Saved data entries
=====

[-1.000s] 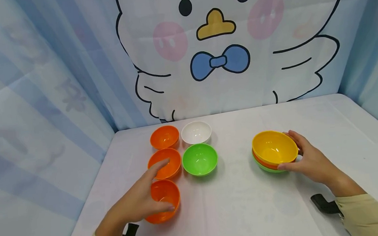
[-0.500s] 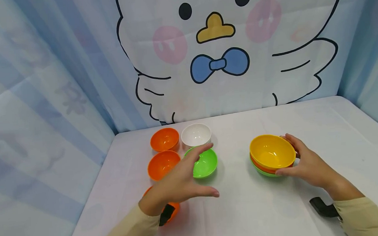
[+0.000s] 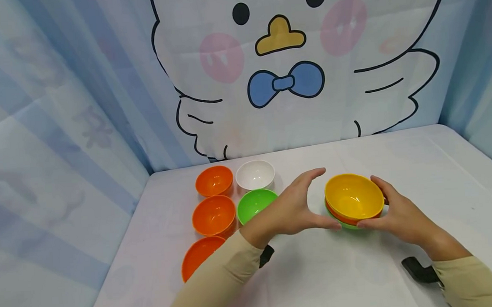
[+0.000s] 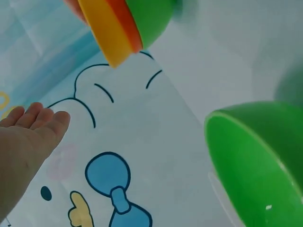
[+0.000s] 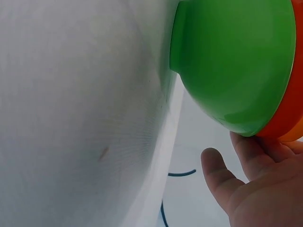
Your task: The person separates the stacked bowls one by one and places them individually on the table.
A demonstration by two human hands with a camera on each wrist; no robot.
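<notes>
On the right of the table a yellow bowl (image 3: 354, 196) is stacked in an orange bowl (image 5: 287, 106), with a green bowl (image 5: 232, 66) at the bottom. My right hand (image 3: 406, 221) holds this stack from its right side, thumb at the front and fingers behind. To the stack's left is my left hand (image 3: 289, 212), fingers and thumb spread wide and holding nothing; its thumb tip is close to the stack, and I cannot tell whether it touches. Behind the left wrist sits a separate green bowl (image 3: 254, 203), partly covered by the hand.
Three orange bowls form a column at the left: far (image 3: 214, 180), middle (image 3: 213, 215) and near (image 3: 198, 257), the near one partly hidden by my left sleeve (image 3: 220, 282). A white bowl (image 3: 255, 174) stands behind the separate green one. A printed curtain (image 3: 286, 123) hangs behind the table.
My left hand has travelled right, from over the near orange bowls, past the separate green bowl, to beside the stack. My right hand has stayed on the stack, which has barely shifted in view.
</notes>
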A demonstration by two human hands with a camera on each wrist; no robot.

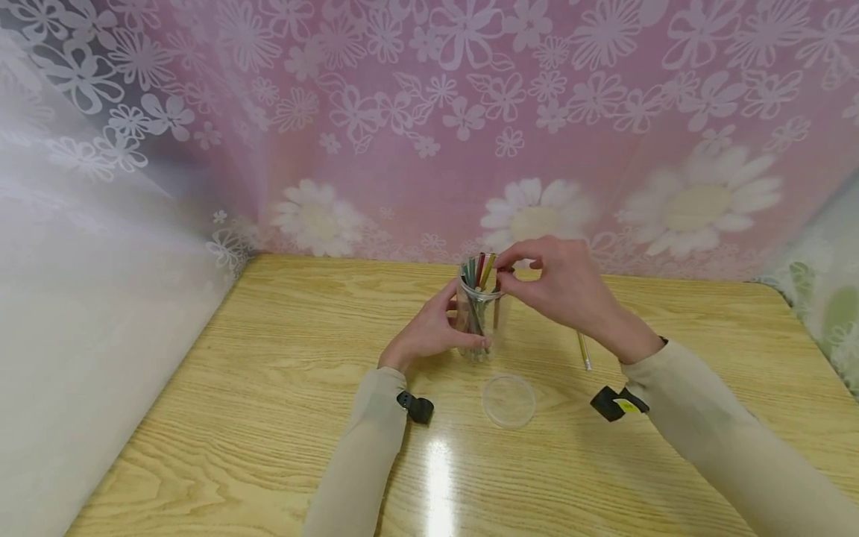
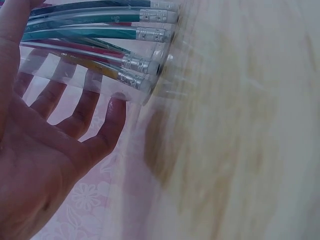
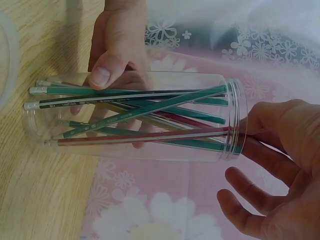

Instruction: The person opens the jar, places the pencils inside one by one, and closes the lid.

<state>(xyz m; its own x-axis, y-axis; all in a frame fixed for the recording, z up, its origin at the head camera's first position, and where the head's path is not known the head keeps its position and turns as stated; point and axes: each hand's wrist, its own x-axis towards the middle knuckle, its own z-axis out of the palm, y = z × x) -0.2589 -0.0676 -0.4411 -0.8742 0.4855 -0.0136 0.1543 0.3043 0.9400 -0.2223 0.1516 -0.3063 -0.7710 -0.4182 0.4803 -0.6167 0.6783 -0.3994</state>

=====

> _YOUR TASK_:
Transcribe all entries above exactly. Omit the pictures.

> _THE ANSWER_:
[-1.000s] 
[-0.500s] 
[+0.000s] 
[+0.000s] 
[+0.000s] 
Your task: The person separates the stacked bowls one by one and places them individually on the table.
A demonstration by two human hands with a camera on each wrist; no robot.
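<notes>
On the right of the table a yellow bowl (image 3: 354, 196) is stacked in an orange bowl (image 5: 287, 106), with a green bowl (image 5: 232, 66) at the bottom. My right hand (image 3: 406, 221) holds this stack from its right side, thumb at the front and fingers behind. To the stack's left is my left hand (image 3: 289, 212), fingers and thumb spread wide and holding nothing; its thumb tip is close to the stack, and I cannot tell whether it touches. Behind the left wrist sits a separate green bowl (image 3: 254, 203), partly covered by the hand.
Three orange bowls form a column at the left: far (image 3: 214, 180), middle (image 3: 213, 215) and near (image 3: 198, 257), the near one partly hidden by my left sleeve (image 3: 220, 282). A white bowl (image 3: 255, 174) stands behind the separate green one. A printed curtain (image 3: 286, 123) hangs behind the table.
My left hand has travelled right, from over the near orange bowls, past the separate green bowl, to beside the stack. My right hand has stayed on the stack, which has barely shifted in view.
</notes>
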A demonstration by two human hands with a camera on each wrist; no robot.


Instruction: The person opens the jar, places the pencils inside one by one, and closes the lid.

<state>(xyz m; its own x-axis, y-axis; all in a frame fixed for the recording, z up, its origin at the head camera's first position, and where the head's path is not known the head keeps its position and turns as stated; point and axes: each hand's wrist, its own x-axis towards the middle knuckle, its own z-axis out of the palm, y = z × x) -0.2589 -0.0676 -0.4411 -0.8742 0.4855 -0.0136 0.1543 0.3043 0.9400 -0.2223 0.1516 -0.3063 -0.7710 -0.4182 0.4803 -0.6167 0.6783 -0.3994</state>

The exercise requires nothing more.